Но взрыва не последовало, Белинский ответил очень тихо:
— В роли врача вы имеете право предпочитать только одно: лишний год, месяц, день, минуту. Слышите, даже минуту… И вы обязаны не кривя душой, а именно честно верить до этой самой последней минуты, верить сильнее самого больного. Иначе — не берите диплом, и это будет вашим самым гуманным поступком.
— Передайте патрону, что даже я не сказал бы лучше, — довольно прошептал Дима, раскатывая рукав.
— Вы когда-нибудь задумывались над загадкой спонтанного, самопроизвольного рассасывания опухолей, даже в самых безнадежных случаях рака? — неожиданно спросил Креймер, едва Дима вошел.
— Я слышал об этих уникумах от Белинского. Время от времени он начинает ими просто бредить, — ответил Маленький. — Но у этого бреда обязательно должна существовать какая-то закономерность. Факты самоизлечения не случайны. Пусть очень редкие, но зато убедительные победы организма доказывают, что бредом является как раз мнение о присущей раку необратимости.
Креймер вовремя заметил в глазах Димы тоску и перешел от менторских рассуждений к делу.
— Эффектно! — выслушав, сказал Дима. — Но ведь мы уже пробовали нечто подобное.
— Пробовали, — согласился Креймер, — опять-таки слишком крупнокалиберно.
— Конечно, гораздо лучше ограничиться одним, единственно нужным элементом, но как отыскать иголку в стоге сена?
Нина, еще не открывая глаз, почувствовала, что на нее смотрят.
Старуха сидит рядом и, кажется, молится. Теплая ладонь гладит тонкую Нинину руку…
…Старуха пришла в самую слякоть. Она долго шаркала ботами по половице, а с зонтика, пока Нина не догадалась взять его, текла вода. Молчание продолжалось и в комнате.
Старуха, не скрывая, разглядывала Нину.
— Вы любите моего сына? — вдруг спросила она.
Наверно очень смешно, когда мать сорокалетнего мужчины приходит выяснять такой вопрос.
Нина расплакалась.
Когда старуха узнала все, морщины на ее лице затвердели.
Каждый шаг сюда отдавался болью. Она шла, отбросив гордость, накопленные годами убеждения, шла, крепко, как знамя, стиснув зонтик. Она подготовила себя ко всему… Оказывается, не ко всему.

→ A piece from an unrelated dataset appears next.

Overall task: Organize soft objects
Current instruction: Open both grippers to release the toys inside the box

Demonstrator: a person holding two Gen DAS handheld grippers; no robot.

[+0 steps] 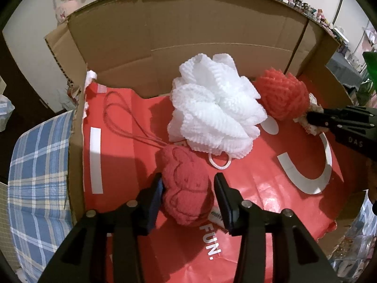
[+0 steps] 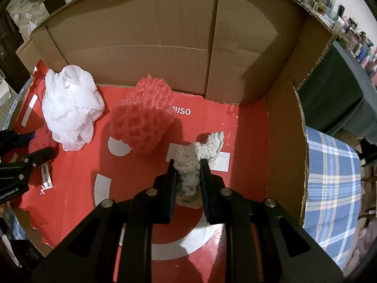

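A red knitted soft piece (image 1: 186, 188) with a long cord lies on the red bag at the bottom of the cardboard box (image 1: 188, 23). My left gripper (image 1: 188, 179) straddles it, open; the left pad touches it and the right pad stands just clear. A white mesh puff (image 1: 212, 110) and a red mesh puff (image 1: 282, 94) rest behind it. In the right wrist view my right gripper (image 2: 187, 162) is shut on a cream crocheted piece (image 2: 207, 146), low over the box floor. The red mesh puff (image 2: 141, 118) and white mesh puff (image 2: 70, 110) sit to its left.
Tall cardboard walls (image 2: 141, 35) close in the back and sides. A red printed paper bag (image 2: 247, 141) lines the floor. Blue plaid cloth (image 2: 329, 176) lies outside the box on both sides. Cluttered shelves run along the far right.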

— Вы не должны избегать его, — наконец сказала мать.
…Старуха вздыхает и тут же вздрагивает: заметила, что Нина проснулась. Она строго поджимает губы, говорит:
— Ты во сне кричала, и я пришла.
— А наяву мне хорошо. — Темно-карие глаза светлеют, будто кофе разбавили молоком.
Старуха любит, когда Нина улыбается.
Но стоило Нине остаться одной, как улыбка исчезла.
Еще полгода назад она не поверила бы, что сможет ежедневно спать днем по три-четыре часа. Теперь это — необходимость.
Сейчас идут уроки второй смены. Звонок, ребячий гомон, учительская — и опять притихший класс. Как любила Нина эту тишину пораженного воображения, в которой умирал Болконский, трубил в рог Руслан, мчались в Сибирь русские женщины, полз по жизни Иудушка Головлев, метался среди масок Арбенин, пожирал осетра Собакевич, гремел гром над Катериной… Как бывала счастлива она после таких уроков с ожившей тишиной!
Из ванны, булькая, вытекала вода. Из схваченного кафелем зеркала на Нину смотрела темноглазая блондинка с блеклыми сосками грудей, не знавших материнства, узкими покатыми плечами, едва намеченными округлостями живота и бедер — вся какая-то ненастоящая, как кипарисы в институтском городке. И ненастоящим было пребывание этой женщины среди реальных людей, предметов, звуков.